Figure 4. Cladogram from Gohar et al. 2021 nesting Phiomicetus within Pakicetus because no taxa basal to Pakicetus are offered. This is taxon exclusion based on assumption, rather than testing. Mammalodon is mistakenly included. It actually nests between hippos and desmostylians in the LRT. Andrewsiphius likewise should nest in the outgroup of these taxa.

From the abstract continued
Phylogenetic analysis nests Phiomicetus within the paraphyletic Protocetidae, as the most basal protocetid known from Africa.

In the LRT (subset Fig. 5) Phiomicetus also nests basal to protocetidae and pakicetidae. An overlooked clade of anagalids, leptictids and tenrecs are outgroups to Pakicetus in the LRT along with three pakicetids. The tenrecs, anagalids and leptictids are traditionally omitted from cladograms. Sometimes, hippos, cows and pigs are inserted as outgroup taxa. If only whale expert Phillip Gingerich had let The Triple Origin of Whales get published several years ago Gohar et al. could have used this validated set of outgroup taxa.

Figure 5. Subset of the LRT focusing on the tenrec-odontocete clade.

When Phiomicetus is added to the LRT
(Large Reptile Tree, 1915 taxa; subset Fig. 5) Protocetidae remains monophyletic, and Phiomicetus nests outside the Protocetidae in the proximal outgroup, the one including Indohyus (Fig. 2), Tenrec (Fig. 3) and relatives. Remingtonocetus (Fig. 8) and Georgiacetus were also added… and they nested with Phiomicetus. Protocetus (Fig. 9) was also added… and it nested with Zygorhiza in the archaeocetes. That tells us useful legs were absent, perhaps vestiges, in Protocetus.

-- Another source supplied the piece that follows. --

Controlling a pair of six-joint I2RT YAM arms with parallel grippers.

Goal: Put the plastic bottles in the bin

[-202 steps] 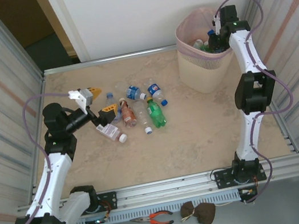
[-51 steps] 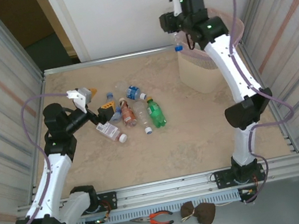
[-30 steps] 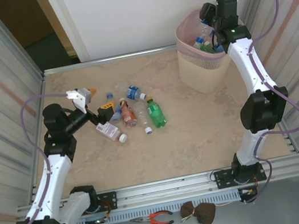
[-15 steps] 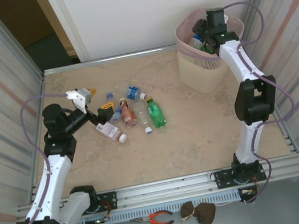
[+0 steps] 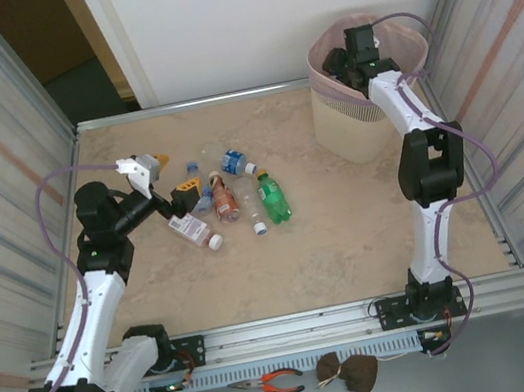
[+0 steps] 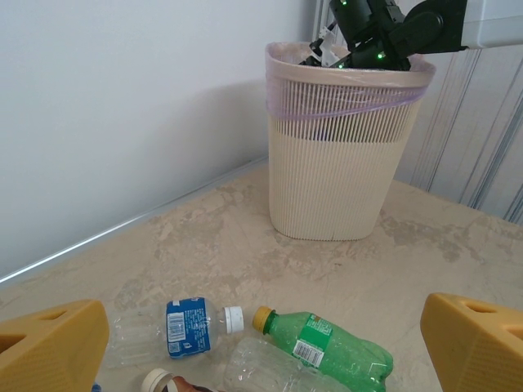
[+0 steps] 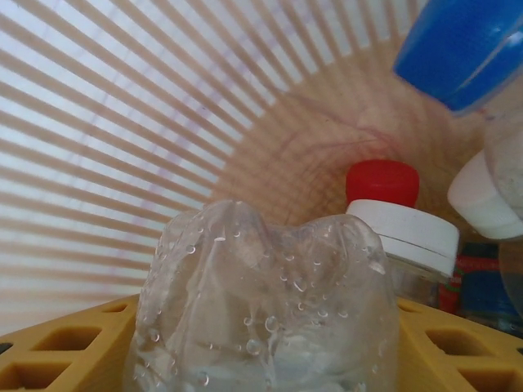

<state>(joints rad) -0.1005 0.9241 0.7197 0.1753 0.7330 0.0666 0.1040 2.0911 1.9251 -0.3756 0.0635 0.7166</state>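
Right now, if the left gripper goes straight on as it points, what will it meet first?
Probably the loose bottles on the table, just ahead of the left gripper's open fingers; which bottle first is unclear.

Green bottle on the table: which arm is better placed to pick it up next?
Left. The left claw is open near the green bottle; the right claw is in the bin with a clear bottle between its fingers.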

Figure 7. Rhynchocyon, a living elephant shrew, is a living leptictid.
Figure 6. Rhynchocyon, a living elephant shrew, is a living leptictid.
Figure 4. Skeleton of the elephant shrew, Rhynchocyon. Note the digitigrade manus and pes, like those of basal artiodactyls.
Figure 7. Skeleton of the elephant shrew, Rhynchocyon. Note the digitigrade manus and pes, like those of basal artiodactyls, tenrecs and pakicetids.

From the abstract continued
Recovery of Phiomicetus from the same bed that yielded the remingtonocetid Rayanistes afer provides the first clear evidence for the co-occurrence of the basal cetacean families Remingtonocetidae and Protocetidae in Africa. The discovery of Phiomicetus further augments our understanding of the biogeography and feeding ecology of early whales.”

Andrewsiphius
(Fig. 2) is considered by Gohar et al. a member of the Remingtonocetidae (Fig. 8). The LRT nests Andrewsiphius as a tenrec, and Remingtonocetus basal to Pakicetus. The exclusion of valid more basal taxa is the problem in the Gohar et al. cladogram. Workers still consider the deer, cow and pig basal to whales, another embarrassing tradition borrowed and borrowed again by whale workers.

So where do odontocetes come from?
Anagalids, leptictids and tenrecs produced a bush of aquatic taxa with a large head and long snout: the pakicetids, archaeocetids and finally odontocetes. The extant leptictid, Rhynchocyon (Figs. 6,7), already has that long pointy snout and deer-like, whale-like ankles, but it has been traditionally omitted by whale experts. Same with the tenrecs.

Figure 8. Remingtonocetus skull in diagram and photo views. The photo shows the lateral process of the premaxilla contacting the anteriorly extended frontals, distinct from the diagram, which also gets rid of the left angle of the rostrum. This asymmetry improves echolocation sensing, as in tenrecs and odontocetes.
Figure 9. Protocetus skull. This first protocetid described (Fraas 1904) and recent addition to the LRT nests with Zygorhiza.

Protocetus was the first protocetid described
(Fraas 1904; Fig. 9) and nests with the archaeocete, Zygorhiza, in the LRT, far from the base of walking whales.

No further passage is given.